Fantastyczne widowiska mogliśmy oglądać podczas czwartkowych pojedynków turnieju Rogers Cup w Toronto. Mieliśmy kilka niespodzianek i wiele zaciętych pojedynków na wysokim poziomie.

Novak Djoković po wygranym Wimbledonie na stałe wrócił już do ścisłej światowej czołówki. W Rogers Cup również był jednym z faworytów, ale jego marsz po tytuł został zastopowany jeszcze przed ćwierćfinałem. Jego sensacyjnym pogromcą został Stefanos Tsitsipas. Należy zapamiętać nazwisko tego niespełna 20-letniego zawodnika ponieważ jest on piekielnie utalentowany. W pierwszym secie nie dał większych szans wielkiemu mistrzowi. Grał skutecznie, efektownie, ale także efektywnie. Świetnie serwował i Djoković nie miał nic do powiedzenia. W drugiej partii Grek nie wykorzystał szans na zamknięcie spotkania w dwóch setach co zemściło się na nim w tie-breaku. Serb nie wskoczył jednak dzięki wyrównaniu na swój najwyższy poziom i ponownie był słabszy w decydującej partii. Najbardziej prestiżowe zwycięstwo Tsitsipasa stało się faktem. Już teraz jest on 27. tenisistą świata, ale nie sposób oszacować jak wysoko może zajść.

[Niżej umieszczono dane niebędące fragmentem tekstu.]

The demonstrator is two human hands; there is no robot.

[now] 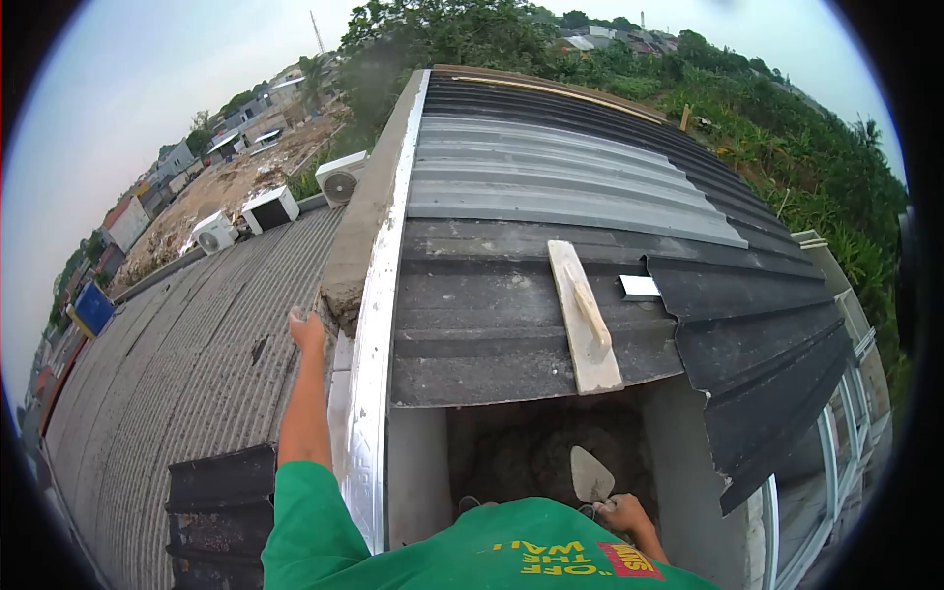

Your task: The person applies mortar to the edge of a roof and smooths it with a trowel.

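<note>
My left hand reaches out on the left, at the outer side of the wall near the rough end of its grey plaster; its fingers look curled, and what they hold, if anything, is too small to name. Low in the view my right hand is closed round the handle of a trowel, whose pale blade points up over the dark opening below the roof edge. A wooden float with a raised handle lies on the black corrugated roof ahead.
A shiny metal flashing runs along the wall. A loose black sheet with jagged edges overhangs at the right, beside a small metal piece. Left are a lower corrugated roof and air-conditioner units. Metal framing stands at the lower right.
</note>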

W trzeciej rundzie doszło też do hitowego starcia wielkich mistrzów. Na korcie zmierzyli się bowiem 17-krotny mistrz Wielkiego Szlema Rafael Nadal i mający trzy takie triumfy Stan Wawrinka. Obaj są na innych etapach karier bowiem Szwajcar dopiero szuka formy po kontuzji, ale nie było tego w ogóle widać w meczu. Minimalną przewagę miał od początku Hiszpan, ale nie potrafił postawić kropki nad i. Nie wykorzystał szans na przełamanie, a Helwet obronił serwisem dwie piłki setowe. Rafa dopiął jednak swego zaliczając breaka po godzinnej przerwie spowodowanej opadami. W drugiej partii wszystko układało się po myśli Wawrinki. Musiał wprawdzie gonić od 0-2, ale szybko wyszedł na prowadzenie 4-2, a następnie 5-3. Serwował po seta i dał się przełamać. Nadal wykorzystał szansę i doprowadził do tie-breaka, w którym nie zmarnował okazji na zakończenie meczu. Obaj zagrali jednak na bardzo wysokim poziomie. Czyżby Stan the Man wracał do wysokiej dyspozycji?

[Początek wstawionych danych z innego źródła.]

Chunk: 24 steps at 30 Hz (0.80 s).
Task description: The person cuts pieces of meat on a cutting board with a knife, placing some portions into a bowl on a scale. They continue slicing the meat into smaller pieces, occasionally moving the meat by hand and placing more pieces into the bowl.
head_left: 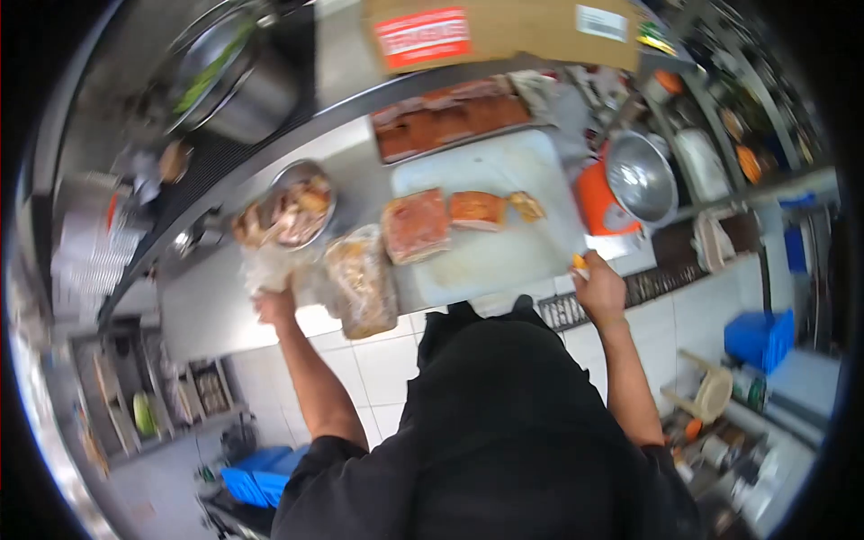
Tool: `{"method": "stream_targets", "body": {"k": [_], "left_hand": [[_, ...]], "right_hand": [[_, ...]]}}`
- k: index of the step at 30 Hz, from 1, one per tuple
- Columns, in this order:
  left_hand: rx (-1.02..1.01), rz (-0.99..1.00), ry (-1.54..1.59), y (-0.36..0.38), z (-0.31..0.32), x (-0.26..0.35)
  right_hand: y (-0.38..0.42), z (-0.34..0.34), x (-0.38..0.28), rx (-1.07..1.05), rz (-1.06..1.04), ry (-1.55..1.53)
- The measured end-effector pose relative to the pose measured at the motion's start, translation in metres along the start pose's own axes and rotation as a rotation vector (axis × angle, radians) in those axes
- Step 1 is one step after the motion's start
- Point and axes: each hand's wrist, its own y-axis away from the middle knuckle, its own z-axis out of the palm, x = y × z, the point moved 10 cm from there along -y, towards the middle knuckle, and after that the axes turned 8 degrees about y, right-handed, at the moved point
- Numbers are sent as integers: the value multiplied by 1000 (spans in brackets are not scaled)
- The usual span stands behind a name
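Observation:
My left hand (pixel 274 304) is at the table's front edge, its fingers closed on the end of a translucent plastic bag (pixel 270 268). My right hand (pixel 600 288) is closed at the right corner of the white cutting board (pixel 490 261); a small yellow-orange bit shows at its fingers, too blurred to name. On the board lie a large slab of meat (pixel 416 225), a smaller piece of meat (pixel 477 211) and a small yellowish scrap (pixel 526 206). Left of the board rests a plastic-wrapped block of meat (pixel 362 277). Behind the bag, a metal bowl (pixel 329 209) holds pale meat pieces.
A tray of meat slabs (pixel 450 119) lies behind the board, below a cardboard box (pixel 522 36). An orange appliance with a steel bowl (pixel 641 178) stands at right. A large pot (pixel 256 99) is at back left. Blue containers (pixel 758 340) sit lower right.

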Motion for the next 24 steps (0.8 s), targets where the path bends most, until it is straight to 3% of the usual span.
{"method": "stream_targets", "body": {"k": [2, 3, 7, 9, 10, 12, 15, 18, 24], "left_hand": [[349, 44, 16, 21, -43, 12], [393, 90, 84, 47, -71, 35], [510, 625, 419, 134, -96, 160], [464, 950, 553, 208, -104, 243], [210, 1144, 762, 263, -118, 284], [-178, 1399, 765, 363, -125, 352], [-234, 1714, 644, 459, -101, 401], [-409, 1733, 532, 479, -49, 436], [-526, 1804, 264, 497, -12, 462]], "right_hand": [[6, -10, -4, 84, -45, 1], [8, -13, -5, 80, -33, 13], [11, -6, -6, 111, -17, 16], [12, -7, -9, 115, 19, 11], [13, -9, -9, 116, 32, 11], [16, -17, -15, 131, 17, 10], [18, -22, -19, 140, 0, 17], [25, -28, -13, 170, 4, 13], [46, -13, 13, 206, 30, 18]]}}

Kanadyjscy kibice byli bardzo zawiedzeni gdy zeszłoroczna rewelacja Denis Shapovalov musiał uznać wyższość Robina Haase. Holender wygrał dość łatwo w dwóch setach. W turnieju nie ma więc już żadnego Kanadyjczyka bowiem wcześniej odpadli Vasek Pospisil i Milos Raonić. W ćwierćfinale nie zagra także John Isner. Jest to spora niespodzianka bowiem Amerykanin w US Open Series prezentował się bardzo dobrze. Tym razem po dwóch tie-breakach musiał uznać wyższość Karena Kaczanova.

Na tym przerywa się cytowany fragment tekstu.